Blue Moon Critique: Ethan Hawke's Performance Delivers in Director Richard Linklater's Heartbreaking Broadway Split Story

Separating from the more famous partner in a showbiz duo is a risky endeavor. Comedian Larry David did it. The same for Musician Andrew Ridgeley. Currently, this witty and heartbreakingly sad chamber piece from scriptwriter Robert Kaplow and director the director Richard Linklater tells the nearly intolerable story of Broadway lyricist the lyricist Lorenz Hart right after his breakup from composer Richard Rodgers. The character is acted with campy brilliance, an unspeakable combover and simulated diminutiveness by Ethan Hawke, who is often technologically minimized in stature – but is also at times filmed standing in an unseen pit to stare up wistfully at more statuesque figures, confronting Hart's height issue as José Ferrer once played the small-statured Toulouse-Lautrec.

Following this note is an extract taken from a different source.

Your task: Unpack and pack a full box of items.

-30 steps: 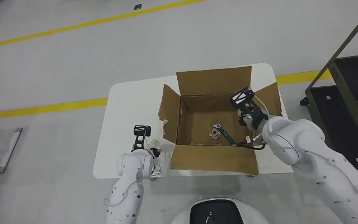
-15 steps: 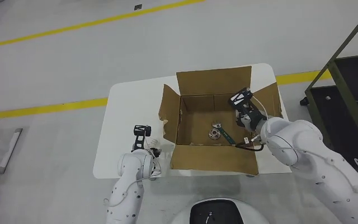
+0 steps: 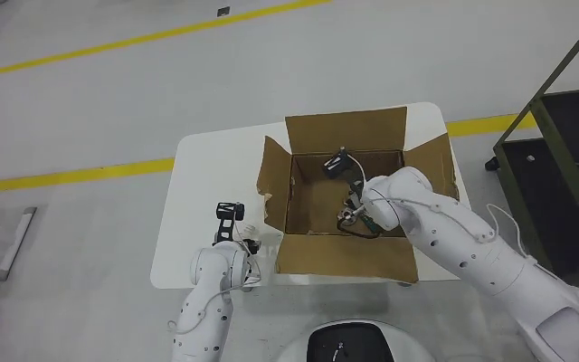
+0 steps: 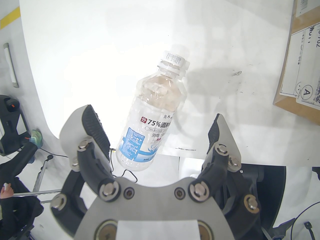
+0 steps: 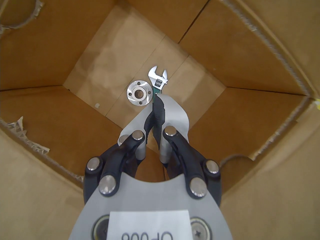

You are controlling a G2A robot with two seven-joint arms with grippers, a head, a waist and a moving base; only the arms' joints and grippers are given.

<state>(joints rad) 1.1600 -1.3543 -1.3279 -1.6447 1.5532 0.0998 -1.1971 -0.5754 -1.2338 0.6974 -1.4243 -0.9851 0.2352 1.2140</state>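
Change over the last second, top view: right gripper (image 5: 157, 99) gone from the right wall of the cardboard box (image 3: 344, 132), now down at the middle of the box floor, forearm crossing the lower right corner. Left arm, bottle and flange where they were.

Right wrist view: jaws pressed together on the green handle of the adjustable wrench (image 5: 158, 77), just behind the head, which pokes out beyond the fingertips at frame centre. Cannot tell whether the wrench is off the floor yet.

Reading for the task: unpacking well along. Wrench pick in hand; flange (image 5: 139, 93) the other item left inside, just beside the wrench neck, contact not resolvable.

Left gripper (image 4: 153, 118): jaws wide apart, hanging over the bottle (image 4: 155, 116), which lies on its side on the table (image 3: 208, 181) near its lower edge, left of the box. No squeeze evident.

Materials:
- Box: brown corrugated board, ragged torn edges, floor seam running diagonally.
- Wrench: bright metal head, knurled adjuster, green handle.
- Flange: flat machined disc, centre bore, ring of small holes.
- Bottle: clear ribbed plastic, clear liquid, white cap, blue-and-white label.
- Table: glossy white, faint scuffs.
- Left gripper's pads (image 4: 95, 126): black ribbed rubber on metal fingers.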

Layered Persona and Motifs

Hawke earns large, cynical chuckles with Hart’s riffs on the hidden gayness of the movie Casablanca and the overly optimistic theater production he recently attended, with all the lasso-twirling cowboys; he bitingly labels it Okla-homo. The orientation of Lorenz Hart is complicated: this picture skillfully juxtaposes his queer identity with the straight persona created for him in the 1948 stage show Words and Music (with Mickey Rooney playing Hart); it intelligently infers a kind of bisexuality from Hart's correspondence to his protégée: youthful Yale attendee and budding theater artist Weiland, acted in this movie with heedless girlishness by actress Margaret Qualley.

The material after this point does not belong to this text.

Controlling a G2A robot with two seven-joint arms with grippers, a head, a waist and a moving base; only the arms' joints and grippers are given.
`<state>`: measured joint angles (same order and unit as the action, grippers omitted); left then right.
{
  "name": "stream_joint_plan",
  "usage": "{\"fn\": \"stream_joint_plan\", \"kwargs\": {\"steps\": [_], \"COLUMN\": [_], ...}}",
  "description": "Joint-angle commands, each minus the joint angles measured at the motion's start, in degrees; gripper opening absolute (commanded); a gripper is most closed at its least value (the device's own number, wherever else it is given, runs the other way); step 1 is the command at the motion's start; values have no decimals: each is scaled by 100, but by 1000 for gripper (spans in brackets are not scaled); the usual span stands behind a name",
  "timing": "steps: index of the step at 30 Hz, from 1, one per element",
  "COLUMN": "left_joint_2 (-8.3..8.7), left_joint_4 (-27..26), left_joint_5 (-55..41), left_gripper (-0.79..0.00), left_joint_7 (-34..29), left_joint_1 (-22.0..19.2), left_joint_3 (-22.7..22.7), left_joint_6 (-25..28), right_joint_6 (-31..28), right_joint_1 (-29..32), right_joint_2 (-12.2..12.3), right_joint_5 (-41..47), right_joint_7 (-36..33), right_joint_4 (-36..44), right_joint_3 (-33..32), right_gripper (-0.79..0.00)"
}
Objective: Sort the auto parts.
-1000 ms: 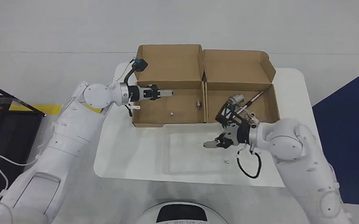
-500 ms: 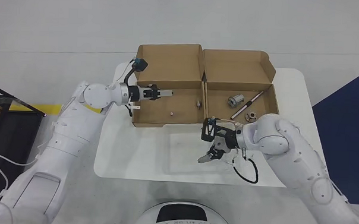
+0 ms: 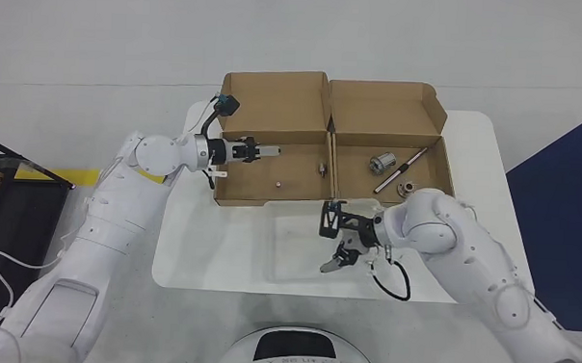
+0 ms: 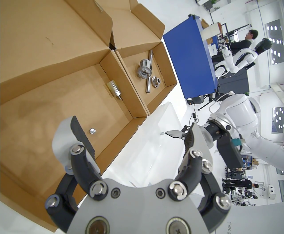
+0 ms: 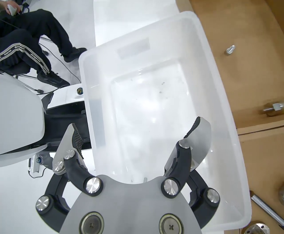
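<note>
Moved from the right box (image 3: pixel 390 108) toward the robot, the right hand (image 3: pixel 332 264) is now held spread and empty over the clear bin (image 5: pixel 93 106), where one small bolt (image 4: pixel 162 133) is judged left for pickup.

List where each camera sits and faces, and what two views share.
Top view: above the arms, facing down at the table, left box, right box and clear bin; both arms show.
Left wrist view: on the left wrist, facing across the left box toward the right box; its own open jaws show, the right arm beyond.
Right wrist view: on the right wrist, facing down into the clear bin; its own open jaws show.
Shared: both wrist views show the small bolt in the left box.
</note>
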<state>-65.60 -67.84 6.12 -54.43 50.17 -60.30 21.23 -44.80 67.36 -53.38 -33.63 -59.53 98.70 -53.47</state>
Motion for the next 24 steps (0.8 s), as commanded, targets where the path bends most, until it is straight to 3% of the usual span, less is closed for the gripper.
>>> {"fn": "stream_joint_plan", "kwargs": {"steps": [1,4,9,24], "left_joint_2": [0,0,0,0], "left_joint_4": [-4,-4,-4,-4], "left_joint_5": [0,0,0,0], "left_gripper": [0,0,0,0], "left_joint_7": [-1,-1,-1,-1], "left_joint_1": [2,2,2,2], "left_joint_3": [-3,-3,-3,-3], "left_joint_6": [0,0,0,0], "right_joint_6": [49,174,530,1679], "right_joint_1": [-219,-511,-804,-1055], "right_joint_2": [29,96,206,344], "right_joint_5": [-15,-9,-37,-818], "right_joint_7": [-45,-169,-525,-1674], "right_joint_4": [-137,-206,-115,400], "right_joint_3": [319,709,1149,1764], "right_gripper": [-268,-388,-428,-431]}}
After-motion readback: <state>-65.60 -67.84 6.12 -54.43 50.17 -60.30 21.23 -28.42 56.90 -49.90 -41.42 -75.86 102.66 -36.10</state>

As a component of the renowned Broadway songwriting team with the composer Rodgers, Hart was in charge of unparalleled tunes like the classic The Lady Is a Tramp, the number Manhattan, the beloved My Funny Valentine and of course the song Blue Moon. But annoyed at Hart’s alcoholism, inconsistency and depressive outbursts, Rodgers severed ties with him and teamed up with Oscar Hammerstein II to write the show Oklahoma! and then a series of theater and film hits.

Emotional Depth

The picture imagines the severely despondent Hart in the show Oklahoma!'s premiere Manhattan spectators in 1943, gazing with jealous anguish as the production unfolds, despising its mild sappiness, hating the exclamation mark at the finish of the heading, but soul-crushingly cognizant of how extremely potent it is. He understands a smash when he views it – and feels himself descending into defeat.

Even before the interval, Lorenz Hart sadly slips away and goes to the pub at the establishment Sardi's where the remainder of the movie unfolds, and expects the (inevitably) triumphant Oklahoma! company to arrive for their after-party. He knows it is his showbiz duty to praise Rodgers, to pretend all is well. With smooth moderation, the performer Andrew Scott portrays Richard Rodgers, obviously uncomfortable at what both are aware is Hart's embarrassment; he offers a sop to his pride in the form of a temporary job creating additional tunes for their ongoing performance the musical A Connecticut Yankee, which just exacerbates the situation.

  • Bobby Cannavale acts as the barkeeper who in standard fashion listens sympathetically to the character's soliloquies of vinegary despair
  • Patrick Kennedy plays author EB White, to whom Hart accidentally gives the concept for his youth literature Stuart Little
  • Margaret Qualley plays Elizabeth Weiland, the unattainably beautiful Yale student with whom the picture envisions Hart to be complicatedly and self-harmingly in adoration

Hart has previously been abandoned by Rodgers. Undoubtedly the universe wouldn't be that brutal as to get him jilted by Weiland as well? But Qualley pitilessly acts a girl who wishes Hart to be the giggly, sexually unthreatening intimate to whom she can disclose her exploits with young men – as well of course the theater industry influencer who can advance her profession.

Standout Roles

Hawke demonstrates that Lorenz Hart partly takes spectator's delight in learning of these guys but he is also authentically, mournfully enamored with Elizabeth Weiland and the movie informs us of something rarely touched on in movies about the realm of stage musicals or the cinema: the awful convergence between professional and romantic failure. Nevertheless at a certain point, Hart is defiantly aware that what he has accomplished will endure. It’s a terrific performance from Ethan Hawke. This could be a stage musical – but who shall compose the numbers?

The movie Blue Moon screened at the London movie festival; it is available on the 17th of October in the United States, 14 November in the UK and on January 29 in the land down under.

Dr. Ryan Flores
Dr. Ryan Flores

Kaelen is a seasoned gaming strategist with over a decade of experience in competitive gaming and community building.